Change DNS on Windows
Start by right-clicking on the Network icon on the far right of the screen and selecting Open Network and Internet Settings.
- Look for Advanced network settings and click Change adapter options.
- On the new window that opens up, select the network you wish to apply the new DNS settings and double-click it.
- Select Properties, then double-click the Internet Protocol Version 4. Then select the Use the following DNS server. There, you have two fields. Preferred and Alternate DNS server where you can type the DNS server you like and click OK. You can then close all the other windows.
- For your changes to take effect, you must restart your computer, but make sure you flush the current DNS before restarting. Click the Start button, type cmd and then right-click and run as administrator.
- Then type ipconfig /flushdns to clear the DNS cache on your computer. Then you can safely restart and start using your new DNS server.
Change DNS on macOS
Changing DNS on macOS is simple enough. You can change your DNS by going to the Apple menu, System Preferences, Network, and selecting a network service (WiFi or Ethernet) from the list on the left-hand side.

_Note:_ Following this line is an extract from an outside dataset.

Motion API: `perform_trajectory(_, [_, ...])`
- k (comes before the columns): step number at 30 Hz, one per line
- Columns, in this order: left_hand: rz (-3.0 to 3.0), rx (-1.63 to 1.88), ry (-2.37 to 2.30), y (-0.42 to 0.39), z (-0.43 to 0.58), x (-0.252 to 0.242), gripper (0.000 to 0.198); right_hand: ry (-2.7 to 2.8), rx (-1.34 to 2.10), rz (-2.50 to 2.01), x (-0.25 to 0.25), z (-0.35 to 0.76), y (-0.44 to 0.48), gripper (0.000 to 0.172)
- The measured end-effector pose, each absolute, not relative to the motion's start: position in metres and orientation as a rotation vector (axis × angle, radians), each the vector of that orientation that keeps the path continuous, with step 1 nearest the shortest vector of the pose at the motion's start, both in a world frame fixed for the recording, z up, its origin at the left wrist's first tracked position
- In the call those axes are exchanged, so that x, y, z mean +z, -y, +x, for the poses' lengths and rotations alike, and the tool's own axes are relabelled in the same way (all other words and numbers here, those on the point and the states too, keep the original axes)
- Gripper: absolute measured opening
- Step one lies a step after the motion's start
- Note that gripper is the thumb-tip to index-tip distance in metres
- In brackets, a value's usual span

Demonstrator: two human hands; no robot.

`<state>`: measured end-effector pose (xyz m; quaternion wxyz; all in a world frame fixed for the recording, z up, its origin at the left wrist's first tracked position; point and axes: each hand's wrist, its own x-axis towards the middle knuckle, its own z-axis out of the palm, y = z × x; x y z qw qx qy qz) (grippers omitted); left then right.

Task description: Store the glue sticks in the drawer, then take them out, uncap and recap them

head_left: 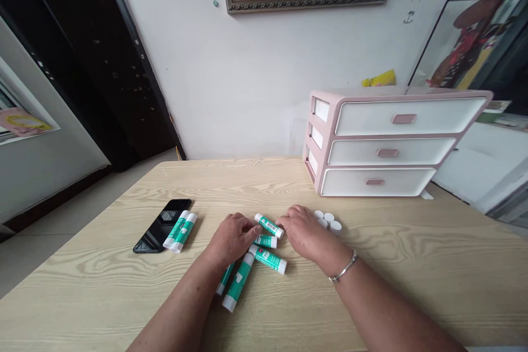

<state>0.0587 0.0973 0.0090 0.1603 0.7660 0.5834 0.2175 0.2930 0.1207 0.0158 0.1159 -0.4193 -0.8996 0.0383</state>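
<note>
Green-and-white plastic glue stick caught right between the left hand and right hand, fingers pressed together, tips touching its ends!

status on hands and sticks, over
Left hand, right hand at both ends of one green glue stick. White caps beside right hand. Black phone off to left.

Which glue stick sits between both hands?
The teal-and-white glue stick lying diagonally between the left hand and right hand; the rest lie closer to the person or beside the black smartphone.
</note>
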Motion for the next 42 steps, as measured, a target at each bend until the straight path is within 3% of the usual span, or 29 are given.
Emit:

Click Advanced, then click DNS.
Add a DNS server to the list: Click the Add button at the bottom of the DNS servers list, then enter an IPv4 or IPv6 address from the DNS provider you want to use.
Change Your DNS on iPhone
To change the DNS on your iPhone, go to Settings, WiFi, and find the WiFi network you wish to edit.
Then scroll down to Configure DNS and tap Manual.
By tapping Add Server, you can add DNS servers on your iPhone and from the same menu, you can add both IPv4 and IPv6 addresses by looking at the DNS provider’s websites.
Tap on Save to save your changes and exit the settings menu.
DNS is a vital network feature and brings many performance improvements if you know how to use it properly.
While changing your DNS is not a mandatory step, it can improve your internet experience by some margin. In most cases, changing your DNS will reduce the time a website takes to respond, thus taking fewer seconds to load. But all that depends on the speed of the DNS servers your ISP uses for its customers.
Using some of the free services mentioned above, you can try to mitigate some network issues and enjoy a better internet experience wherever you are.